Тетрадь для домашних занятий. Повесть о Семене Тер-Петросяне (Камо)
Шрифт:
Почему застрелился Балабанский? Почему я не застрелился после гибели «Зоры»? Балабанский, может быть, неплохой человек, мать любил, но тоже не верил, что мир можно сделать лучше, вообще не думал об этом… Балабанский — опричник, жил, чтоб делать карьеру, карьера разрушилась — Балабанский застрелился. Я бы застрелился, если б поверил, что мир нельзя сделать лучше. Тогда надо жить для того, чтобы сделать лучше себе. Для чего? Чтобы жить лучше, чем живут другие? Для чего жить лучше других? Тот, кто хочет жить лучше других, не хочет, чтоб все жили хорошо. Революционер хочет, чтоб все жили хорошо. Это ему надо, чтоб самому хорошо жить. И ему не надо, чтоб за это платили. Почему пишут книги писатели? Потому, что им платят? Как Пушкин и Толстой не обижались, что им платят! Когда отец или мать учат жить, как за это платить? Человек должен работать не потому, что за это платят. Деньги унижают… Кто это сказал? Владимир Александрович? Нет, Горький, Владимир Александрович сказал, что это слова Горького. А актер, тот, что пел Луначарскому, возразил:
Чем кончился вечер? Ждали Горького. Горький пришел с Андреевой. Пили чай. Горький говорил о болезни Ленина. Владимир Александрович вспомнил, что в восемнадцатом году в Ленина стреляли отравленными пулями, а Горький сказал, что история взвалила на Ленина заботу не только об отсталой России, но и о судьбе мира, который осознает, что жить так, как жили до сих пор, больше нельзя, и Владимир Александрович снова стал говорить о спасении мира, но его перебила Андреева и рассказала индийскую сказку о мудреце, который пожертвовал жизнью ради спасения голубки. Соня сказала: прекрасная буддийская сказка! Не знаю, сказала Андреева, буддийская или какая, но это единственное, что спасает мир, и Владимир Александрович подтвердил, что спасет мир только бескорыстие, а практически сделать людей бескорыстными может только отмена частной собственности.

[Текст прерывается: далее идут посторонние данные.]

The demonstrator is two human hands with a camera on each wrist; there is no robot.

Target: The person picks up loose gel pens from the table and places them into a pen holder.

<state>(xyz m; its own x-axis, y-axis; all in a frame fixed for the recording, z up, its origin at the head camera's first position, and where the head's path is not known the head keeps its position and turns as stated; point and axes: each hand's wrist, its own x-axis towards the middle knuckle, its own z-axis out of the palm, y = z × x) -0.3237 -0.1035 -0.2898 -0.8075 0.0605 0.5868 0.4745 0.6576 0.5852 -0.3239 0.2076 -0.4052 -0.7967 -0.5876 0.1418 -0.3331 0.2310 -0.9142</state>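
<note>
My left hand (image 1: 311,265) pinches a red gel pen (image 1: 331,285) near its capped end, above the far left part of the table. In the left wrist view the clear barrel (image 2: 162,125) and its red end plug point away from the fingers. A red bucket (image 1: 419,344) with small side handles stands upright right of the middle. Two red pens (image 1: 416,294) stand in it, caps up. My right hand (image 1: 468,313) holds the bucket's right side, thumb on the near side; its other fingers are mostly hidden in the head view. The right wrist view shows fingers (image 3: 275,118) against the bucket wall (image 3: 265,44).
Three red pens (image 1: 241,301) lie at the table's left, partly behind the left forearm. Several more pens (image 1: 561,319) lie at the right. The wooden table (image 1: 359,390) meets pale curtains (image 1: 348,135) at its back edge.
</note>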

А он тогда впервые подумал, что тот, кто отдает жизнь ради спасения других, тот и есть революционер. И потом, когда все разошлись, он сказал об этом Соне, а она ответила, что важно не то, кем он был до сих пор, а кем он станет теперь.
На чем я остановился? Ничего толком не написал: «В виде эмблемы, характеризующей их службу, они носили собачью голову и метлу…» Кто этого не знает? И все-таки что-то я подумал об опричниках такое, чего не читал… Целый час смотрю в окно — мозги окаменели, еще и этот храм сверкает… Говорят, на куполе чистое золото. Несколько пудов. Снять бы золото и накормить людей. Было бы по-божески! А все-таки хорошо сияет. И хорошо, что в любую погоду. Как будто говорит: что бы ни случилось, а я все равно сияю, смотрите на меня и верьте. Соня рассказывала, что на постройку собирали деньги по всей России. Опять не могу сосредоточиться!.. Я хотел закончить об опричниках.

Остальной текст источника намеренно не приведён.